Astronomers affiliated with the Kepler mission are cheering the HEK effort on, even though no one knows if the class of exomoons that the spacecraft could detect even exists. "Plenty of things have surprised us before," says Eric Ford, an astronomer at the University of Florida and a participating scientist on the Kepler mission. "Whether or not [Earth-size moons] actually form, we don't know. That's why we should look," he adds. "Kepler has the sensitivity that if they are there, and if they're common, then we could detect them."

There is no reason to assume that the size limit of satellites within the solar system is a universal law, notes Darin Ragozzine, a postdoctoral astrophysicist at the CfA who works with Kepler. "It's certainly not out of the question that there are moons detectable by HEK," he says. "Kepler's definitely the best shot that we have at this."
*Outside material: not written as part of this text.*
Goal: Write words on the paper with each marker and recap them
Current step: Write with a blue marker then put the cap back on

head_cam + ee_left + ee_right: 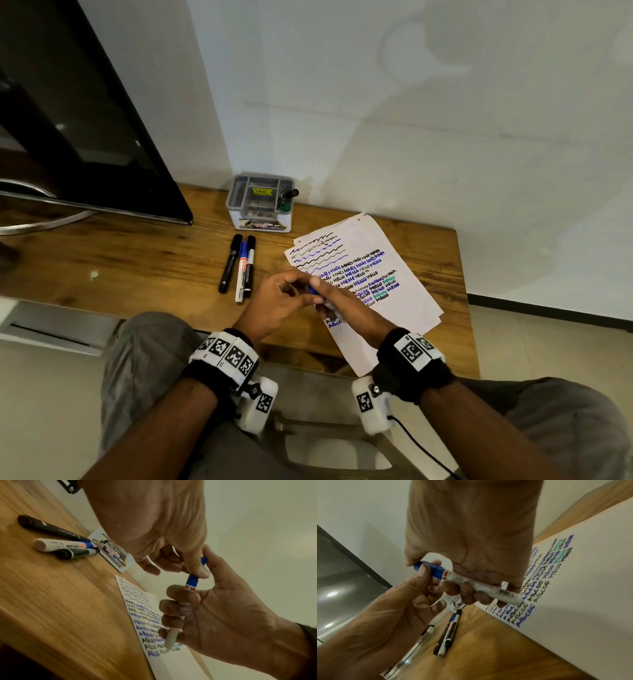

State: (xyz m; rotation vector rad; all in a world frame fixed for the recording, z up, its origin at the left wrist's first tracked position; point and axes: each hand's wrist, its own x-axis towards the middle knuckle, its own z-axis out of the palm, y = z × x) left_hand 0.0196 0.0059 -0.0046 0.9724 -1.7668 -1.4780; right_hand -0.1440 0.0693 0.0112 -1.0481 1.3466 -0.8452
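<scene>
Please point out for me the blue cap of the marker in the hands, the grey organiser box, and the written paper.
Blue marker cap (435,570), right wrist view: cap's side.
Grey plastic organiser box (236,186), head view: left rim.
White written paper sheet (404,301), head view: bare right part.

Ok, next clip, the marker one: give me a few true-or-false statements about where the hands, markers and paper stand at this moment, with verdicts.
1. Both hands hold the same blue-capped marker. True: the right hand grips the barrel, the left hand pinches the blue cap.
2. Four markers lie side by side on the table. False: three markers lie there.
3. The paper is blank. False: it carries wavy lines and rows of words.
4. The organiser box holds a black marker and a green marker. True.
5. The marker tip touches the paper. False: the marker is held above it, cap on.
</scene>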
Ragozzine notes that the HEK search is systematic enough that even if Kipping and company do not find any moons, they will have learned something valuable. "They are doing the study so carefully and thoroughly that even if there are zero discoveries, we will learn something about exomoons," namely that large ones are rare, he says.

Kipping and his colleagues are now preparing their first preliminary results for publication and hope to have something to say about the frequency of large moons by the end of the year. "Whether we turn up 10 moons or zero moons, my hope is we'd at least have a flavor of how common big moons are in Kepler's field of view and throughout the galaxy," he says.